The prime minister today announced a plan to remove unnecessary business regulations and red tape in order to court business, despite a recent survey by Grant Thornton suggesting this is not business' top priority.
At a business breakfast with entrepreneurs at 10 Downing Street today, Tony Blair disclosed the government’s strategy to attract the best new business to the UK.
The prime minister announced details of a Deregulation Bill, to be part of the Queen’s speech on 6 December, aimed at cutting out all archaic and unnecessary regulations and burdens which affect business, especially small business.
Blair said the aim of the Bill was to make ‘Britain the best place in the world to start up and grow a business’. The government is planning more than 20 reform orders to cut back and simplify legislation affecting businesses.

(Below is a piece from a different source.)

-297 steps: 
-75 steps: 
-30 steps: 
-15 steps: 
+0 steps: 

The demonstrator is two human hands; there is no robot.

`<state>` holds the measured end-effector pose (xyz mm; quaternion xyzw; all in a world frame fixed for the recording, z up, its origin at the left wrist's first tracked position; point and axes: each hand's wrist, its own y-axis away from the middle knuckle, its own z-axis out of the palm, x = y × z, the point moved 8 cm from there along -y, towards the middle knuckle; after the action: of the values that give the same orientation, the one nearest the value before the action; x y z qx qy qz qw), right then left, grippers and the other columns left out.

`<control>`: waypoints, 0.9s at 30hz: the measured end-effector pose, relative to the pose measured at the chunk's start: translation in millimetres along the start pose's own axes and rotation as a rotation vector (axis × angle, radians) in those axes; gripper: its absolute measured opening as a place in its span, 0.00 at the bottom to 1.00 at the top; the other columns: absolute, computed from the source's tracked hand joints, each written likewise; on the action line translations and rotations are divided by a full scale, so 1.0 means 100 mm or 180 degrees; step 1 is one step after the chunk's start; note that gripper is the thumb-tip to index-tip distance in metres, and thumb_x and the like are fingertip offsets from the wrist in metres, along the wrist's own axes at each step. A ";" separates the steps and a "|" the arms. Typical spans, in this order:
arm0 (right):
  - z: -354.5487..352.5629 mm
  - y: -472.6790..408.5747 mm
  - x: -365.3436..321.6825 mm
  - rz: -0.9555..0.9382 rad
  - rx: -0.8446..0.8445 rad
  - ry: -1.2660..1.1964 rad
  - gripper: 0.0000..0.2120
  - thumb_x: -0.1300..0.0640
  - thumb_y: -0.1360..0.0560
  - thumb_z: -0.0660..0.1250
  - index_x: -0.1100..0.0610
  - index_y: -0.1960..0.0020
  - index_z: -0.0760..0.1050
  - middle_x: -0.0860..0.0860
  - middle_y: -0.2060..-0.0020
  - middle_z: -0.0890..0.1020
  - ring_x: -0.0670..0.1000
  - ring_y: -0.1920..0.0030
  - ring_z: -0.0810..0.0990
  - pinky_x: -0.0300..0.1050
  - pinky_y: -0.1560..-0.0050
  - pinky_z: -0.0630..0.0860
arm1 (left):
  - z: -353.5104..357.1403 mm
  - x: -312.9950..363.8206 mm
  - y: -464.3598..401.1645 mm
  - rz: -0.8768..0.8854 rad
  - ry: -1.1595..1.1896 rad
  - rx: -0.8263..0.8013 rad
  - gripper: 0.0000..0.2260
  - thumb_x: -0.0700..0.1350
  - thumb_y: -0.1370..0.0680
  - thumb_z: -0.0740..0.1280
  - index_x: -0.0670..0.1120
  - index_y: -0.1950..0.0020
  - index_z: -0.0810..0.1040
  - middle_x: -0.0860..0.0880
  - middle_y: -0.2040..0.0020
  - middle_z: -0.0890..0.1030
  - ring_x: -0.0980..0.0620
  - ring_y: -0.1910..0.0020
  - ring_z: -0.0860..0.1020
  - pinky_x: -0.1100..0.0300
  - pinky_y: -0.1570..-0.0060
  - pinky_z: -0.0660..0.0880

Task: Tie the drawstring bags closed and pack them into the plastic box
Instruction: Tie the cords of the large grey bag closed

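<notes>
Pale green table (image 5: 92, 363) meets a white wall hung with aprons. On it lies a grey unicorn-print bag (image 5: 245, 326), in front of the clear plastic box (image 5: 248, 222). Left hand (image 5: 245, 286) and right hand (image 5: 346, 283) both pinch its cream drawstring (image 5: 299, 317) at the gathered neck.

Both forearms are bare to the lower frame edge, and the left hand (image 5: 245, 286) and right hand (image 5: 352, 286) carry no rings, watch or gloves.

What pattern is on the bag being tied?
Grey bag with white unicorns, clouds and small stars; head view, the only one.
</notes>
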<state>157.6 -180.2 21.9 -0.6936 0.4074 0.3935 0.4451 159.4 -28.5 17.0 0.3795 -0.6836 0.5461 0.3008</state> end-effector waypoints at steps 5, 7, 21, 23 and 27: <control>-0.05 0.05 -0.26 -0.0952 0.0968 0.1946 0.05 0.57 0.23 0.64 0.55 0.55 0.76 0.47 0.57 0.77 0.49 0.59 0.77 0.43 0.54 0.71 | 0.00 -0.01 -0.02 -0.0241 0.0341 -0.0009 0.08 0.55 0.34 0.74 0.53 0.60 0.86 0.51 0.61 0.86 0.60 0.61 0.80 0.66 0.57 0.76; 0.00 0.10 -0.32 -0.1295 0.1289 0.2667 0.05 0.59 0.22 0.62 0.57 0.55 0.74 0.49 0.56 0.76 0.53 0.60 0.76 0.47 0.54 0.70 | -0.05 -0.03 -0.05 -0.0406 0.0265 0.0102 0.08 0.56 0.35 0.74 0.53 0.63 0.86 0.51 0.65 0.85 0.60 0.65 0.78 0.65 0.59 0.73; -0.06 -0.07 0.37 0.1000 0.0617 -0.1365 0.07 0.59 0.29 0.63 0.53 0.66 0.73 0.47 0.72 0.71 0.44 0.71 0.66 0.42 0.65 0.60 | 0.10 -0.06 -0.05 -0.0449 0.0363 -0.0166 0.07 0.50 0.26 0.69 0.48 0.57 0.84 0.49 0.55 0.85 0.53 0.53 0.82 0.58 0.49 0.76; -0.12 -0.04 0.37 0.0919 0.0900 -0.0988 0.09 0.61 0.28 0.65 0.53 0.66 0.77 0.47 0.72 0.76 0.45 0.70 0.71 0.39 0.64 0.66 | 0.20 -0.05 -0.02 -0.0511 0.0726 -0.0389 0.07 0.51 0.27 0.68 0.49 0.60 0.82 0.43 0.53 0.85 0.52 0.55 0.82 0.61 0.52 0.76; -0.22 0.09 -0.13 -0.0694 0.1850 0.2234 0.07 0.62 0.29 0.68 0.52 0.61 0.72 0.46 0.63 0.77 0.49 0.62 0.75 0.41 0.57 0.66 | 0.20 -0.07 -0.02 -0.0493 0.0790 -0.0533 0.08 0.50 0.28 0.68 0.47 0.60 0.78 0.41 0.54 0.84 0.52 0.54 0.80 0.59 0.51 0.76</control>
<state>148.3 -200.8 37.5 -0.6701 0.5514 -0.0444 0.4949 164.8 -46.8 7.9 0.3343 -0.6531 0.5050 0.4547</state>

A strategy is already in place for implementing the legislation, which includes streamlining the employment tribunal system by cutting out insubstantial claims. It is expected that business will be given the standard three-month guidance period for consultation before the implementation of the legislation.
A recent survey, however, by mid-tier accountancy firm Grant Thornton found that 1,600 owner-managers ranked red tape as one of their lesser woes. Instead the survey revealed that the main concerns of owner manager businesses centred on employment issues with 52% of the respondents judging retaining and motivating staff as of primary importance.
Moreover a study conducted by CIMA as part of its Global Business Management week added weight to this claim by finding that the issue of finding and retaining staff was the top concern of Fortune 500 managers.
The Tories attacked Blair on this issue. With the next general election scheduled for May next year, David Heathcoat Amory, the Tory shadow trade and industry secretary, accused Blair of an ‘election gimmick’. He accused the prime minister of wasting £10bn on over-regulation for the last three and a half years.